It turns out he’s saved his sworn enemy: Astrocat.
Uh-Oh.
Will they be able to put aside their differences as another cry for help comes in over the space ship tannoy? Will teamwork triumph as they face terror together?
Space Dog by Mini Grey is an anarchic, adrenalin-packed adventure of The Highest Order. Utterly and joyously playful, wildly and lavishly imaginative, this dynamic and delightful journey exploring space and friendship is sublime.
Grey’s witty language, from the hilarious exclamations made by Space Dog (“Thundering milkswamps!”, “Shivering Stilton!”) to the deliciously outlandish names of rare alien life forms (the Cruets of West Cutlery, the Fruitons of Crumble Major) has had us all giggling time and again, even on the 15th reading of Space Dog.
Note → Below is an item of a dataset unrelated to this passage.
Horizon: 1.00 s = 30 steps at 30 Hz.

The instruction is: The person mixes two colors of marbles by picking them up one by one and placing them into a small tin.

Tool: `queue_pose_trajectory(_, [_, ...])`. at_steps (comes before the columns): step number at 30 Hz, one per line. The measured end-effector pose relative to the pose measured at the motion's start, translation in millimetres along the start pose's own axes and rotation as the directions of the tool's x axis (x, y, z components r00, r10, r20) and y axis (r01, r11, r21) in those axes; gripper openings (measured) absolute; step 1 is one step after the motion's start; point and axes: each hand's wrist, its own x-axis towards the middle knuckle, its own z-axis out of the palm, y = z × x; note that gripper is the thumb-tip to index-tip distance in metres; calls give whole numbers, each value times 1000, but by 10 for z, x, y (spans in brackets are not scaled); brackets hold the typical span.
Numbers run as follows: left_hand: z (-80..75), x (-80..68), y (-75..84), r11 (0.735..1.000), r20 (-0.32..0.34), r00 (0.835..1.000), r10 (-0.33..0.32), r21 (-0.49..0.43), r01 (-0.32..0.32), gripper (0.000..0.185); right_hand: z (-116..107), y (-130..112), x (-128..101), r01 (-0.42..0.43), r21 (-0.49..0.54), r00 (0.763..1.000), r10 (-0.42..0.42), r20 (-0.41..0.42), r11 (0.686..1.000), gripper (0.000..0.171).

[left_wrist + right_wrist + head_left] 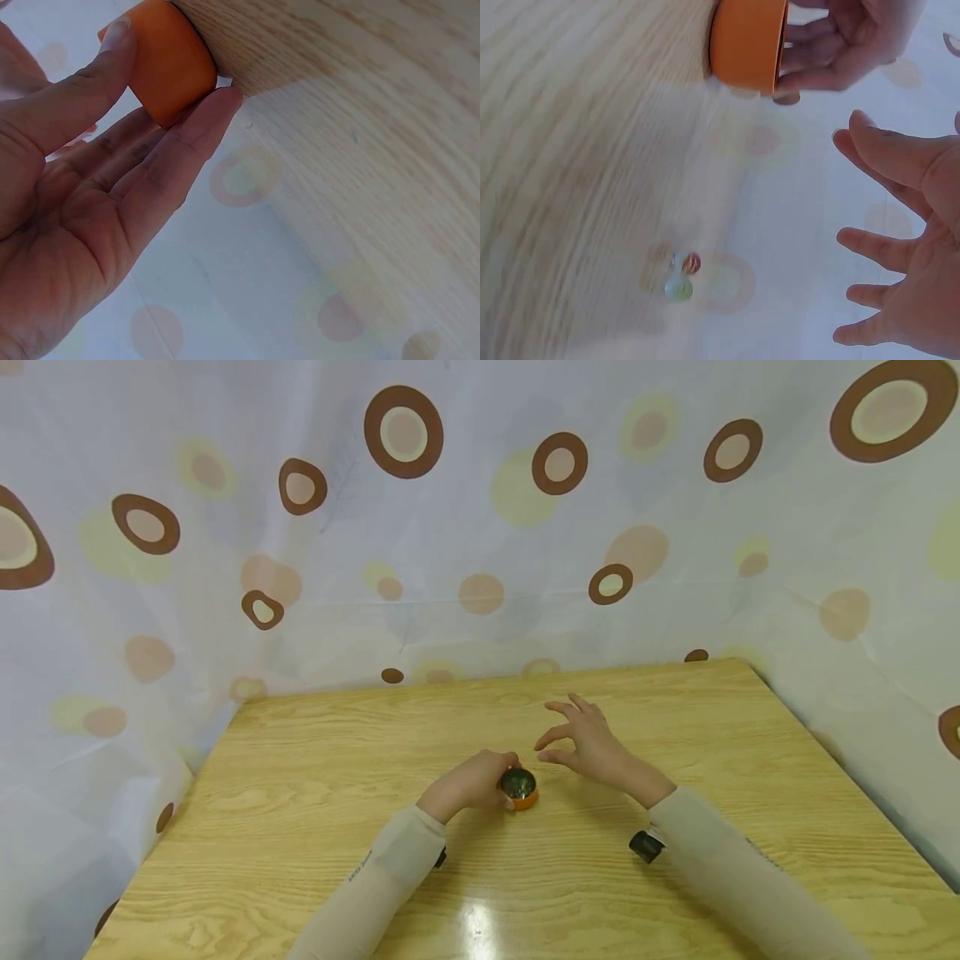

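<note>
we hold the small round orange plastic cup centre frame in left-hand fingers; our right hand hovers splayed beside, likely about to reach in.

small orange cup, upright on table

Small dark lettering runs along the left sleeve behind the left hand, and more along the right sleeve behind the right hand. Both prints are too small and blurred to read. The orange cup in the left hand's grip shows no label, nor does the wooden table under it.
</note>
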Motion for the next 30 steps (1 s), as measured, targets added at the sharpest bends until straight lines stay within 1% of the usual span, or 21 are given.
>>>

Her pacing is timed to perfection, with dramatic stretches interspersed with moments of great relief and humour, drawing readers, listeners, grown-ups, children ever more closely in to Grey’s fantastic, phenomenal universe Spooniverse.
Grey’s illustrations are equally packed with panache. From the detailing given to brand labels and packaging (whether on space food or game boxes) to her powerful use of suggestion (look out for what is almost missing off the page on the spread immediately before Space Dog and Astrocat land on Cheesoid 12, or the shadow redolent with threat as they turn to leave the Cheesy planet), Grey’s illustrations richly illuminate the world she has built to share with us, giving enormous pleasure every time they are returned to.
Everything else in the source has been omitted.